Backup DC power is available from two engine-driven alternators, normally providing AC power to the windshield heating system. In the event of dual generator shutdown, one or both alternators are automatically switched through their respective Transformer Rectifier Units (TRUs) to provide essential DC power. Power storage for starting (and emergency power – see below) is available from a single 26.4 volt, 44 amp-hour lithium-ion main aircraft battery. A nickel-cadmium or lead acid battery is available as an option if required.
In the event of the battery becoming the only source of electrical power, automatic load shedding is achieved by the pilot selecting the emergency bus.
The battery will then supply power to essential systems, including the main pilot’s PFD, AHRS 1, ADC 1 and essential avionics for at least 30 minutes of flight. The Electronic Standby Instrument System (ESIS) display is powered by its own dry-cell battery.
This instrument is supplied by its own AHRS and ADC and is designed to provide indications for 55 minutes.
Any ancillary unit (except windshield heat) that requires AC power generates its own AC through a dedicated inverter within that unit.
The main electrical system also provides back-up power to the FADEC unit for each engine.
Crew Alerting System
The CJ4 systems are monitored through the Crew Alerting System (CAS). There are over 100 CAS messages that could appear (normally appearing in the upper part of the MFD) either on the ground or during flight.
The messages are colour-coded cyan (blue) amber and red to reflect normal, cautionary and emergency conditions as appropriate. It is not reasonable for the pilot to remember all the appropriate actions for each of these and a comprehensive Quick Reference Handbook (QRH) need so be immediately available in the cockpit for every flight.
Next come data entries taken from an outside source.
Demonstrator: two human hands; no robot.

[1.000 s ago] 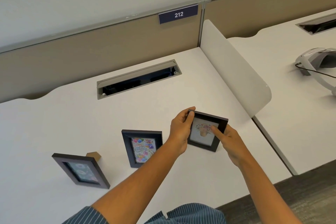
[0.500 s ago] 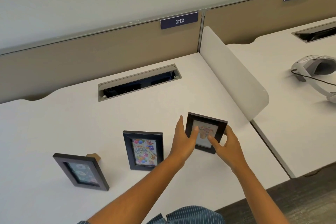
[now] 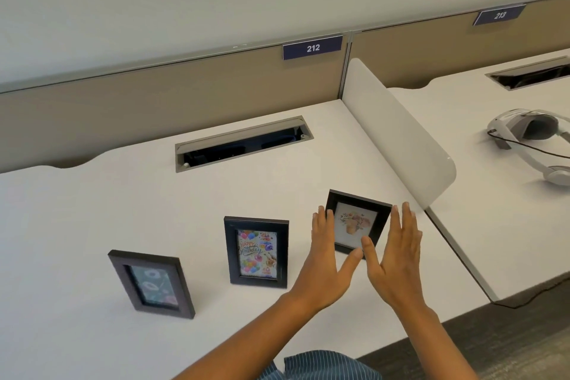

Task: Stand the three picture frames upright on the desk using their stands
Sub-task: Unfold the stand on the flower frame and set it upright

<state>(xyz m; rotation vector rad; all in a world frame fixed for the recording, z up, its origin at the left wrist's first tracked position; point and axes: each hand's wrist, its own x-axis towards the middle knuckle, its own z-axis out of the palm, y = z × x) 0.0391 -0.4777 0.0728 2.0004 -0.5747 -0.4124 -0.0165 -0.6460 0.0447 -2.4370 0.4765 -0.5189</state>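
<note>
Three black picture frames stand upright in a row on the white desk. The left frame holds a teal pattern. A birthday card fills the middle frame. The right frame shows a flower picture and leans back a little. My left hand is flat and open just left of the right frame, fingers spread. My right hand is open on its right side. Both thumbs overlap the frame's lower edge; neither hand grips it.
An open cable tray is set into the desk behind the frames. A white divider panel rises along the desk's right edge. A white headset with a cable lies on the neighbouring desk. The desk's front edge is near my body.
Both hands have let go of the right frame and opened flat on either side of it. The frame now stands on the desk by itself.
</note>
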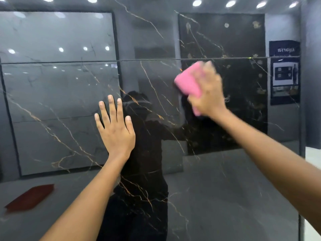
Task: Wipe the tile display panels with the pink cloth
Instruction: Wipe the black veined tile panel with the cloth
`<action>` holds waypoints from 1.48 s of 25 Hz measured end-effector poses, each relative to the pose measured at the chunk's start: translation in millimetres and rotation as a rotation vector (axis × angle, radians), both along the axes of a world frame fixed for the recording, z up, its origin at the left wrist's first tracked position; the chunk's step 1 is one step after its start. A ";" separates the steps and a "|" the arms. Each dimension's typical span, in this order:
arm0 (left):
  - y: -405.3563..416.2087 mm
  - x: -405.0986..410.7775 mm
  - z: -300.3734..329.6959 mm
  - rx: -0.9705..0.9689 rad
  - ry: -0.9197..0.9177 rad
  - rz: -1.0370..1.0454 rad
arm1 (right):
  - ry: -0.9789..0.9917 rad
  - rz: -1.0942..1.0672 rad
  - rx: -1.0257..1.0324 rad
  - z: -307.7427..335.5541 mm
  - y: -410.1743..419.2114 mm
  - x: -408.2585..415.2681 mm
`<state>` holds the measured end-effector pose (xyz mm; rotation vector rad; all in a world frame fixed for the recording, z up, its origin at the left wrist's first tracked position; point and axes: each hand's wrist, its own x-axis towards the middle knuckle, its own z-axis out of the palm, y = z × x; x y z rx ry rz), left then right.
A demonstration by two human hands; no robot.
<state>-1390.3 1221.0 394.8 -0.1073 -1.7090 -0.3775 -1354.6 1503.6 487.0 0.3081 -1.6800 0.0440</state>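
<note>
Nearest the camera, 2 bare forearms reach up from the bottom edge toward a glossy dark tile display panel (217, 180) veined in gold and white. The left hand (115, 126) lies flat against the panel a little left of its middle, fingers straight and spread wide, palm on the surface, holding nothing. The right hand (207, 91) is higher and toward the right, blurred, its fingers curled over the pink cloth (188, 81), which it presses against the panel just below a thin horizontal seam (147, 60) that crosses the panel from its left edge to its right edge. The cloth sticks out to the left of the hand, and a small tail of it shows below the wrist. The panel's right edge runs down the right side of the view, with a pale strip of floor (312, 155) beyond it. In the polished surface, reflections appear: the dark shape of the person between the 2 arms, a red flat piece (30, 197) near the lower left corner, framed grey and black tile panels, a poster (284, 72) near the right edge, and round ceiling lights (197, 2) along the top edge.
</note>
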 end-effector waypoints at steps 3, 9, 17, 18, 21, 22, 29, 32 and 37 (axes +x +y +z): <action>3.2 0.1 -0.2 -0.002 0.018 -0.006 | -0.060 0.032 -0.290 49.8 -7.1 8.4; -3.7 0.1 -2.0 -0.028 0.042 -0.037 | -0.166 0.106 0.847 -123.0 -70.1 -5.1; -9.1 6.1 -61.3 -0.092 -0.008 -0.090 | -0.002 0.110 -0.208 -61.6 60.3 -1.5; -10.8 7.1 -85.6 -0.100 -0.022 -0.090 | -0.024 0.105 -0.170 -100.3 57.2 -3.7; -8.8 7.8 -149.0 -0.108 -0.048 -0.079 | -0.142 0.093 0.341 -241.5 26.6 1.0; -7.8 7.2 -161.2 -0.111 -0.052 -0.081 | -0.200 0.079 0.503 -267.9 24.1 5.9; -8.5 5.4 -169.8 -0.099 -0.087 -0.080 | 0.022 0.221 -0.196 -73.5 -9.7 1.1; -11.7 3.4 -172.1 -0.124 -0.061 -0.105 | 0.031 0.250 0.165 -114.6 -66.7 -11.4; -27.8 3.4 -186.9 -0.238 -0.064 -0.142 | -0.262 0.037 1.107 -265.5 -48.8 9.7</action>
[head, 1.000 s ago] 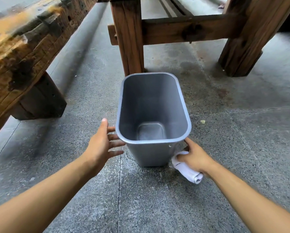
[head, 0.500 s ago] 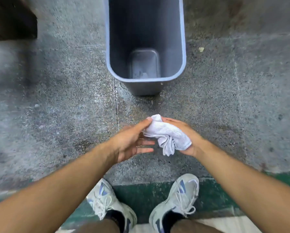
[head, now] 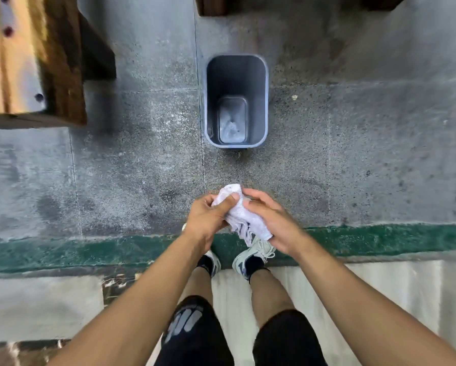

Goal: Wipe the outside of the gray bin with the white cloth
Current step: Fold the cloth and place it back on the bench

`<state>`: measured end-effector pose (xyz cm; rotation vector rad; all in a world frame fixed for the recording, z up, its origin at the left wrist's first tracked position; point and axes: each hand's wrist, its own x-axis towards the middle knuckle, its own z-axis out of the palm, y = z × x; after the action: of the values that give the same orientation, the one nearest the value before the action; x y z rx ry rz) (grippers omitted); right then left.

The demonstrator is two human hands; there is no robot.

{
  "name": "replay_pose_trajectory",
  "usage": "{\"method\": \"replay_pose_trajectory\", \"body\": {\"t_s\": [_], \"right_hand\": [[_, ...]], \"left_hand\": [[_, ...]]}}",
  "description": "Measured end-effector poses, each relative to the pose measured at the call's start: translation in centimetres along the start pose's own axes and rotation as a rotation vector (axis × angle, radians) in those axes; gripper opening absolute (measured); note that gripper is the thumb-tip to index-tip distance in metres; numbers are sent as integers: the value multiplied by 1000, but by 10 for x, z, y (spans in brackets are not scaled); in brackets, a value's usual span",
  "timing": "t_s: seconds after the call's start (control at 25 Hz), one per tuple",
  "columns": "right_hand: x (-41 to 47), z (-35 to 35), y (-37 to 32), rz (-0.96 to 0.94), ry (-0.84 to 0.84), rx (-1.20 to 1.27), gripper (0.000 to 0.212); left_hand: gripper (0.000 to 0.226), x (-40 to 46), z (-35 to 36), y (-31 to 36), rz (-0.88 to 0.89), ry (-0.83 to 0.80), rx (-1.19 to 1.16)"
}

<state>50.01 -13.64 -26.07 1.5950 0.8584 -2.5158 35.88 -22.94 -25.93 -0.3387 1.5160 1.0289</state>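
The gray bin [head: 263, 75] stands upright on the concrete floor ahead of me, seen from almost straight above, so its outer walls are mostly hidden. The white cloth [head: 244, 219] is bunched up between both hands, well short of the bin and above my shoes. My left hand [head: 208, 220] grips the cloth's upper left part with its thumb pressed on top. My right hand [head: 270, 220] cups the cloth from the right side. Neither hand touches the bin.
A wooden bench [head: 31, 62] fills the upper left. A dark wooden post base [head: 211, 5] sits at the top edge behind the bin. A green painted strip [head: 89, 249] crosses the floor at my feet, with a pale surface below it.
The view has risen and pulled back from the bin. My right hand lifted the cloth away from the bin's base, and my left hand left the rim and closed on the cloth.
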Motion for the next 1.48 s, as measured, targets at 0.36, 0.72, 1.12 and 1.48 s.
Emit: {"method": "replay_pose_trajectory", "body": {"t_s": [0.36,0.72,1.12,1.48], "right_hand": [[-129,129,-115,-200,340,-670,17],[-137,167,-251,-459,224,-394,4],[-79,208,-423,-298,-33,17,25],[31,265,-503,-315,325,-117,16]], "left_hand": [[53,-153,-8,143,158,-29,96],[42,-176,-12,282,232,-51,88],[33,-138,-6,468,307,-92,-19],[17,-25,-21,586,339,-65,299]]}}
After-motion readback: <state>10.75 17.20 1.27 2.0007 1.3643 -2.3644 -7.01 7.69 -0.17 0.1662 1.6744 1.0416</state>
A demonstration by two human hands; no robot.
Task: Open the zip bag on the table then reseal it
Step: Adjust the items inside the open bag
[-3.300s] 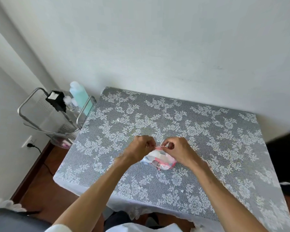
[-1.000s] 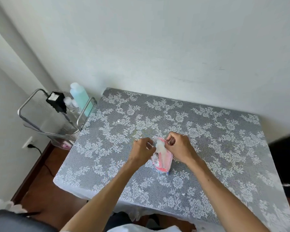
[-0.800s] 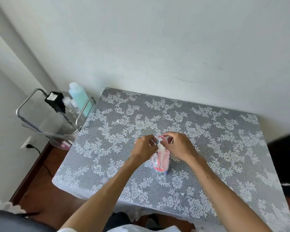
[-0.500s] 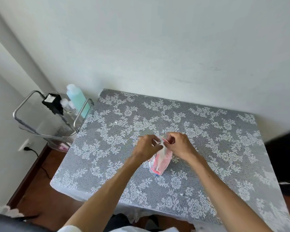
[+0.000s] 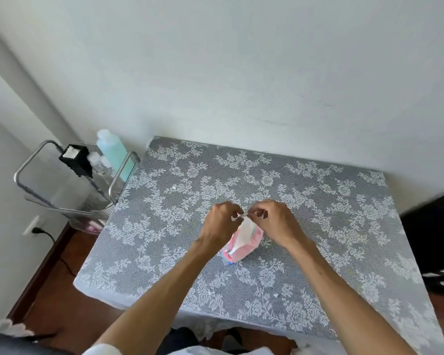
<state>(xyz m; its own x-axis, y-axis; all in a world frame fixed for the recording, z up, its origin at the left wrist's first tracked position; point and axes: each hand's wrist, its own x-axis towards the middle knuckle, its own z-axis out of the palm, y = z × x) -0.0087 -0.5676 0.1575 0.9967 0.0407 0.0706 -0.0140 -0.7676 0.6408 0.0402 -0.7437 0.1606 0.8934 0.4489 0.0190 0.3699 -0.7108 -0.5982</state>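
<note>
A small pink and white zip bag (image 5: pixel 242 243) stands tilted on the lace-covered table (image 5: pixel 331 226), its lower end with a blue corner resting on the cloth. My left hand (image 5: pixel 222 221) pinches the bag's top edge from the left. My right hand (image 5: pixel 274 221) pinches the same top edge from the right, fingertips almost meeting those of the left. The fingers hide the zip strip, so I cannot tell whether it is sealed.
A metal-framed cart (image 5: pixel 69 185) stands left of the table with a pale blue bottle (image 5: pixel 113 152) and a black box (image 5: pixel 76 158). A wall socket with a plug (image 5: pixel 36 229) is low on the left wall. A dark object (image 5: pixel 433 239) sits at the right edge.
The bag went from lying spread between my hands to standing narrow and tilted leftward at its base. Both hands stayed pinched on its top edge and drew closer together.
</note>
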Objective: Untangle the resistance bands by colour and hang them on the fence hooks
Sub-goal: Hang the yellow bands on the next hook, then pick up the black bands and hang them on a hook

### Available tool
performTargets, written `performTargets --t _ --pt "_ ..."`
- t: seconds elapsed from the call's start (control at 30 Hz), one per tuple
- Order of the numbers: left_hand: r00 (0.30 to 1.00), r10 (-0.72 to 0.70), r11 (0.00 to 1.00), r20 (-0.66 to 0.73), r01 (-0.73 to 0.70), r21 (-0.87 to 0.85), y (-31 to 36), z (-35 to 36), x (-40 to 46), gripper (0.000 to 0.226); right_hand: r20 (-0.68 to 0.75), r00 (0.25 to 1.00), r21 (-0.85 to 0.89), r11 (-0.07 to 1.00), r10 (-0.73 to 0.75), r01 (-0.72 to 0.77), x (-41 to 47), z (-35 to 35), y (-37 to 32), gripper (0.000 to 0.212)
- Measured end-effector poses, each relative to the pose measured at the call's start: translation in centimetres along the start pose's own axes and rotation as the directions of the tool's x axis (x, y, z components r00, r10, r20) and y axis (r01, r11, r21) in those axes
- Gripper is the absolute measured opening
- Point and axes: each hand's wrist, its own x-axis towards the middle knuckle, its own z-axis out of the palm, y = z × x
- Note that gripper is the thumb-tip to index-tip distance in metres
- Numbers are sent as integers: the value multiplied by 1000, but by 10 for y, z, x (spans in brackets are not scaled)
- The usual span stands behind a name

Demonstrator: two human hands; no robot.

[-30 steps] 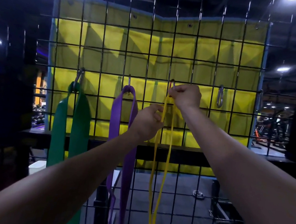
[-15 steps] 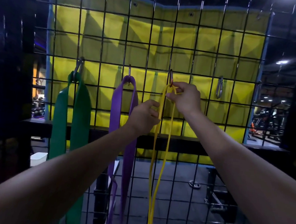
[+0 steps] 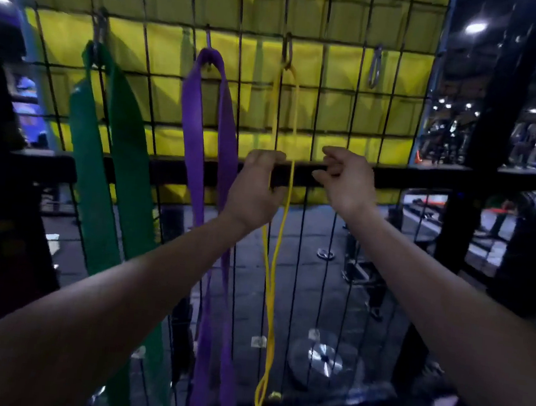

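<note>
A thin yellow band [image 3: 270, 302] hangs from a metal hook [image 3: 287, 52] on the black wire fence [image 3: 318, 109], its two strands trailing down to the floor. My left hand [image 3: 257, 185] is curled around one strand at mid height; the other strand runs just right of its fingers. Beside it, my right hand [image 3: 345, 178] is free of the band, fingers loosely bent and holding nothing. A wide purple band [image 3: 224, 132] hangs from the hook to the left, and a wide green band [image 3: 113, 153] hangs from the leftmost hook.
An empty hook [image 3: 375, 67] is on the fence right of the yellow band. A yellow padded mat [image 3: 390, 123] hangs behind the mesh. A black rail [image 3: 428, 175] crosses at hand height. A weight plate [image 3: 323, 357] lies on the floor beyond the fence.
My right hand let go of the yellow band's top at the hook and dropped. My left hand slid down the band. The view tilted downward.
</note>
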Motion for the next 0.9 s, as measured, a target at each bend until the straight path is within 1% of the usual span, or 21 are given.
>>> performTargets --t 0.13,0.2,0.3,0.37,0.43,0.47,0.53,0.6,0.63,0.67,0.73,0.83,0.9 --pt "985 -25 996 173 40 -80 1 39 -43 48 49 990 -83 989 131 -126 -54 -2 44 46" --pt "958 -56 993 280 82 -82 2 61 -68 48 49 979 -98 976 200 -195 -85 -7 65 44" --pt "912 -100 989 398 133 -58 5 100 -104 49 30 957 -135 950 287 -281 -128 -20 100 43" --pt "872 -123 983 475 172 -62 11 129 -129 48 35 939 -184 926 342 -330 -155 -32 127 42" --pt "809 -152 963 567 251 -100 20 159 -153 45 52 910 -249 888 411 -387 -184 -48 153 39" --pt "772 -157 952 616 284 -113 24 175 -166 42 39 892 -271 864 451 -425 -199 -58 166 38" --pt "690 -134 953 712 287 -100 33 215 -192 39 -19 842 -278 806 540 -523 -231 -81 192 34" --pt "618 -110 961 779 267 -76 43 256 -219 41 -59 784 -311 735 618 -602 -266 -104 223 30" --pt "577 -114 957 808 283 -67 51 275 -233 42 -75 748 -327 692 660 -644 -284 -116 238 30" --pt "537 -118 949 835 309 -64 60 293 -248 42 -92 712 -321 656 696 -683 -304 -128 255 31" --pt "478 -96 944 873 322 -73 78 329 -279 42 -133 637 -305 581 759 -755 -345 -152 286 36" --pt "338 -37 950 940 303 -72 98 379 -331 47 -202 480 -291 416 854 -862 -411 -185 321 43" --pt "263 -11 957 965 282 -66 104 408 -368 47 -255 351 -247 290 901 -925 -457 -201 338 46"
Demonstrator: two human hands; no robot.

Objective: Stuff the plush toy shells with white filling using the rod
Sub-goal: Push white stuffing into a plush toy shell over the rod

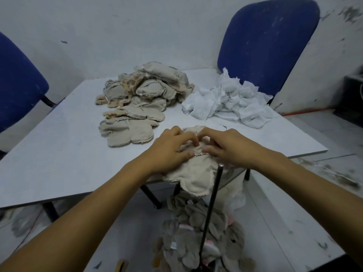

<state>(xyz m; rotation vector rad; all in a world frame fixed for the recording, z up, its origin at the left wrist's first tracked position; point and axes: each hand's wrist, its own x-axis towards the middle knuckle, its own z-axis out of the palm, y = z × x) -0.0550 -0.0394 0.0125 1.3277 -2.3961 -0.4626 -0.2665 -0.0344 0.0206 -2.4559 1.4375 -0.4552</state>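
Plush shell [193, 174] under both hands, left [172, 152] and right [228, 149], fingers pinching its seam.

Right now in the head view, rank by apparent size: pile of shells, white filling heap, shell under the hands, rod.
1-2. Pile of shells and white filling heap: too alike to rank.
3. Shell under the hands, nearer the camera, partly covered.
4. Rod: long, very thin.

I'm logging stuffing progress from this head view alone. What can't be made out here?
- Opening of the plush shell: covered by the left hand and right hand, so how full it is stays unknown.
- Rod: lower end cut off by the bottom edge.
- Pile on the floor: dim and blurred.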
The systems architecture is such that emergency memory items are few, however the inter-relationship between systems and their automation means that a series of messages may appear at one time, revealing a number of symptoms that may be the result of a single system fault. Uninformed reliance on the QRH may cause confusion and result in inappropriate action or delay by the pilot.
Although, the most urgent or compelling message is normally prioritised to the top of the visible list, any such situation requires a thorough understanding of the systems by the pilot.